To make a cheeky transition, let's talk about Jedekiah's evolution in the last few episodes. Last week, we ended with him as a kind of Tomorrow Person in overdrive as he used his new powers to flip over police cars. How does that big turn ultimately change a character who seems to have changed a lot over the past few episodes?

To me, I never meant to give a message to the audience but instead just tell a story. But in the age we all live in now, I think we can see that playing God with the planet will have dangerous and inexorable consequences for human survival. And so for Jedekiah, he's always made his whole life about doing the right thing in protecting humankind from the threat of this rival species. Now obviously at the end of episode 21, he wants these powers not for selfish reasons – as we explored in his backstory he's got pretty pure reasons – but playing God like that never turns out as you want. It's too complicated for that. So when he steals Eileen's powers and gives them to himself, we see that flicker of omnipotence in his eye and in that smile he cracks. In the finale, we'll see the consequences come cracking down on Jedekiah, and you'll feel bad for the guy. Because he's trying to save us, and in the process he's pretty much going to lose everything.

There's been a lot of talk about whether the show will return for a Season 2, and I know also that there are some big changes, including a number of deaths, set to hit in this finale. Researching the original UK Tomorrow People, I was struck by how it seemed to reinvent itself with each new season. How will your last episode of the season turn the setup of the show towards another direction like that?

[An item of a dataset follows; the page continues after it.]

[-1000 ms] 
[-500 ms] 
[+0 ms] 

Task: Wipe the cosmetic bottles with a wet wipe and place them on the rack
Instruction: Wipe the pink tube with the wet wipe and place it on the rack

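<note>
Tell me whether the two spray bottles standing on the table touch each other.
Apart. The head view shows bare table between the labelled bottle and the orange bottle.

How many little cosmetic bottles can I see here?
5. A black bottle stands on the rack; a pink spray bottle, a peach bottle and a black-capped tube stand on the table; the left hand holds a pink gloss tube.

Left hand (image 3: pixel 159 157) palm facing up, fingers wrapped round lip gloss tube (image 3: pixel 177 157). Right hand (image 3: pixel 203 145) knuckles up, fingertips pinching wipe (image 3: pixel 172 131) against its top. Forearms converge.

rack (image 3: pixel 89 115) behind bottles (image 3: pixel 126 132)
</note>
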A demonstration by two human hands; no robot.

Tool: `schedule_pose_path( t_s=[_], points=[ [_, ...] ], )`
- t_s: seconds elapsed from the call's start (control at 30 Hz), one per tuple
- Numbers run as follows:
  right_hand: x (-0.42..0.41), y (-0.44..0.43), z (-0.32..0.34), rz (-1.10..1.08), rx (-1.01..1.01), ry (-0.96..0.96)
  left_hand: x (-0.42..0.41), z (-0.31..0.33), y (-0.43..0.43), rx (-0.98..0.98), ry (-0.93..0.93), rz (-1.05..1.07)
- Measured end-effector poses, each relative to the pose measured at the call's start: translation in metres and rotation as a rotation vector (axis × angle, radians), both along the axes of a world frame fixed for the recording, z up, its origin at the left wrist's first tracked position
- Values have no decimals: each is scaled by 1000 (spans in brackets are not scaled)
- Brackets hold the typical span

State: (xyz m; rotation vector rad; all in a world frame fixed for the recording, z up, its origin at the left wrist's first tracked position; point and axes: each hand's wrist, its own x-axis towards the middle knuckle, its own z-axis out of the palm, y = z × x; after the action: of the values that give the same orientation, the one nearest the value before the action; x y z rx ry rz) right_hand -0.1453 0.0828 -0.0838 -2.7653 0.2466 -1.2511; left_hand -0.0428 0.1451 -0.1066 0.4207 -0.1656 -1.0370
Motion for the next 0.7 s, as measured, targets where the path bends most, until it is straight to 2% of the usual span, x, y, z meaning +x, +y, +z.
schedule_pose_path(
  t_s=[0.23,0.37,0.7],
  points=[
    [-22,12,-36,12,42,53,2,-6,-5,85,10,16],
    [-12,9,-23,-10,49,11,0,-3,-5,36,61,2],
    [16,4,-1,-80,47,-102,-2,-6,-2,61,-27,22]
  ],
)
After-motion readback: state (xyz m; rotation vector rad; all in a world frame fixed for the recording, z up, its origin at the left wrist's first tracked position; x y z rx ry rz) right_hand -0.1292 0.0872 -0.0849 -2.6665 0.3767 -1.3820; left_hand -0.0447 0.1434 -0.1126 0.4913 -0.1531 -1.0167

For me, I always see finales as finales. I don't like the ones where the first half is a resolution and the second half is sort of a half-baked promise. We spend that majority of the finale wrapping things up. We've got so many balls in the air that it's all we can do to catch them. But the tiny bit of a teaser we see at the end of this episode makes it clear that we could never return to this world in the same way again. That wasn't because of the original Tomorrow People that we decided to do that. It's just that to me, it's more interesting. We're not going to be like True Detective where we swap out characters, but basically everything except the characters – or the characters who actually live – is going to change in Season 2. We're going to jump ahead in time. We're going to see Stephen as a man because I feel like he's a man dramatically at the end of this season. We'll jump forward into his future and see what his life becomes, and we'll have new mythology and a new big bad. The Tomorrow People won't be living in the lair anymore. The way we blow things up at the end of the finale makes it clear that we can never go home again. And for me thinking about [the season two premiere], I want to write another pilot for The Tomorrow People, and that's how I'm looking at the first episode of Season 2.

The Tomorrow People's finale debuts Monday at 9:00 Eastern and Pacific on The CW.